Controversies ignited by a film like Django Unchained only serve to reaffirm our belief that a prevailing culture, and not an institution of racism constitutes America’s problem. Any concern with today’s institutionalized policy-driven racism would be apparent not in the depiction of the abolished institution of slavery but in the depiction of America’s prison system and the war on drugs. And the mechanism by which such institutional racism is corrected is not through violent revenge fantasies which reinforce the mistake of race but rather by less exciting though far more efficacious legal challenges and public outcry against those institutions.

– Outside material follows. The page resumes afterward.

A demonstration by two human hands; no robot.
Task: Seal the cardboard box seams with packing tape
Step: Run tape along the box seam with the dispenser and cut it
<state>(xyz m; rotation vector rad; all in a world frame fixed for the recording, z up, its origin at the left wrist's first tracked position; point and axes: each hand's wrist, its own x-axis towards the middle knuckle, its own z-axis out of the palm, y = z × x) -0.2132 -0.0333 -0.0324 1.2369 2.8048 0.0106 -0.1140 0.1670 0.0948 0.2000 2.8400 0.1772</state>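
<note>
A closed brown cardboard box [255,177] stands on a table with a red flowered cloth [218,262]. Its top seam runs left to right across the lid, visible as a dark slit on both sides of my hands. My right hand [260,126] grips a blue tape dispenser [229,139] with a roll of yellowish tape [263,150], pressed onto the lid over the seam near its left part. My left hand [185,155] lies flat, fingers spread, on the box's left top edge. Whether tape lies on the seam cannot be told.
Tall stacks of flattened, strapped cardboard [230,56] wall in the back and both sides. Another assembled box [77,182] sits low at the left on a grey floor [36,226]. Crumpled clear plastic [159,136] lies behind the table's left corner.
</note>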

State institutions that persist in the mistaken oppression and persecution of one race over another are nothing if not unjust, and the public outcry and corresponding legal challenges are best motivated not by the idea that racial oppression alone is mistaken but by the understanding that the very architecture of race itself is a mistake. Furthermore if Tarantino is truly concerned with “standing in the top tier of a prison system and watching the way prisoners are traded back and forth,” he would do better to make a film that addresses this contemporary concern rather than one which depicts the extinct institution of American chattel slavery.

Works Cited

Alexander, Michelle. The New Jim Crow: Mass Incarceration in the Age of Colorblindness. New York: New Press, 2012. Print.

Davis, F. James. Who Is Black? One Nation’s Definition. Pennsylvania State University: The Pennsylvania State University Press, 2001. Print.

Luster, Deborah. All photographs.

Woodward, C. Vann. The Strange Career of Jim Crow. Oxford: Oxford University Press, Inc., 1966. Print.